Dianto mengungkapkan, jika bisa memenuhi target borongan, buruh mendapatkan Rp 119.000 per hari. Namun, situasi di lapangan berbeda. ”Paling upah hanya setengahnya, padahal kami kerja kadang tak pakai pelindung diri, bahkan kami beli sendiri peralatan,” katanya.
Dengan disahkannya UU ini, akan semakin membenarkan sikap perusahaan yang memperlakukan buruh harian dengan buruk.
Keputusan DPR yang menyetujui RUU Cipta Kerja agar disahkan menjadi undang-undang memicu banyak respons hingga ke daerah. Di Palangkaraya, mahasiswa mulai berdemo meski dihadang dan dibubarkan polisi.
Ketua Palangkaraya Ecological and Human Rights Studies atau Lembaga Penelitian dan Pelatihan terkait Lingkungan dan HAM (Progress) Kartika Sari mengungkapkan, pihaknya masih menemukan buruh harian lepas (BHL) yang diupah Rp 84.000 per hari seperti yang terjadi di Kabupaten Seruyan. Padahal, mereka sudah bekerja bertahun-tahun.
”Ada yang di-PHK sepihak, buruh tanpa jaminan kesehatan, belum lagi persoalan jaminan keselamatan, dan fasilitas kerja.
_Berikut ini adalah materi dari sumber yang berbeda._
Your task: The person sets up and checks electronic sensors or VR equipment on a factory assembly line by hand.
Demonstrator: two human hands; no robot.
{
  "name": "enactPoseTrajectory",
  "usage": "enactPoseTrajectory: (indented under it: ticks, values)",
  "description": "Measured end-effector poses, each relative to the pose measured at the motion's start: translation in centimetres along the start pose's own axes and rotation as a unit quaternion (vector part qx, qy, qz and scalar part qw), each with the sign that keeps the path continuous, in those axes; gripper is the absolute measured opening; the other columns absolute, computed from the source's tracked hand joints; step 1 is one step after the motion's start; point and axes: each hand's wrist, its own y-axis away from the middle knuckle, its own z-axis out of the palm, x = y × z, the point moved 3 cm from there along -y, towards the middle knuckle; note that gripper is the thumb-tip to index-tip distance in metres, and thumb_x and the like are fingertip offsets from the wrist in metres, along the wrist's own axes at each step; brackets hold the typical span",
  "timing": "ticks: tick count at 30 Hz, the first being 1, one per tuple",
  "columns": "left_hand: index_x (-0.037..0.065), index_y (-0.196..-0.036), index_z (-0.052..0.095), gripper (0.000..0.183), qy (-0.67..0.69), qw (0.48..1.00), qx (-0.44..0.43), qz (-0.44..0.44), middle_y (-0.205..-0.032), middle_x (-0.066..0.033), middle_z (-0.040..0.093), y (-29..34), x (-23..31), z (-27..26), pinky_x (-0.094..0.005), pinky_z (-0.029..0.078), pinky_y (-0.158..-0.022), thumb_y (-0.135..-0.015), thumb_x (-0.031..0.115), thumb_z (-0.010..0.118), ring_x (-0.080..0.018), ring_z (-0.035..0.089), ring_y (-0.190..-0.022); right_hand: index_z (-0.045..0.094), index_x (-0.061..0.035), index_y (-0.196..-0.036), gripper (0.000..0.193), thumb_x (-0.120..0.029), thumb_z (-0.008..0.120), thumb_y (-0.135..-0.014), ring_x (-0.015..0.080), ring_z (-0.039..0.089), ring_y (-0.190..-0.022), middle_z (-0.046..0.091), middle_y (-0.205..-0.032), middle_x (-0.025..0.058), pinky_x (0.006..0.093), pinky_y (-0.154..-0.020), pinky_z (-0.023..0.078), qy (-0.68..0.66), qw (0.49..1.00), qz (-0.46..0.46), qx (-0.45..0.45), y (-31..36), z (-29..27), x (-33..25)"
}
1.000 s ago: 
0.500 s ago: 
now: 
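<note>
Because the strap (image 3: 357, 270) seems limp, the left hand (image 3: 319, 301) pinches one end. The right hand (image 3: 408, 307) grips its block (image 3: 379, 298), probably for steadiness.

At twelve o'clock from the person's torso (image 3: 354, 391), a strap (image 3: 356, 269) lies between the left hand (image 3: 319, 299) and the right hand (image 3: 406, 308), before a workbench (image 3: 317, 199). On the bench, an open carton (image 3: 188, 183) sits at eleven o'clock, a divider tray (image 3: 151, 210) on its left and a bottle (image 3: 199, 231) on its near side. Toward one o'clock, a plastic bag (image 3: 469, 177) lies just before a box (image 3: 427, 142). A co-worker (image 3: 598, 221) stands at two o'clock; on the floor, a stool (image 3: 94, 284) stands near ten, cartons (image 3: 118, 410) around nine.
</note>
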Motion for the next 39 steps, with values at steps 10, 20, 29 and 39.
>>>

Kondisi yang sudah buruk ini akan jauh lebih buruk lagi karena kebijakan tersebut,” kata Kartika.
Kartika mengungkapkan, UU Cipta Kerja atau omnibus law akan semakin menguatkan perusahaan dalam perlakuan buruk terhadap buruh. ”Dengan disahkannya UU ini, akan semakin membenarkan sikap perusahaan yang memperlakukan buruh harian dengan buruk,” katanya.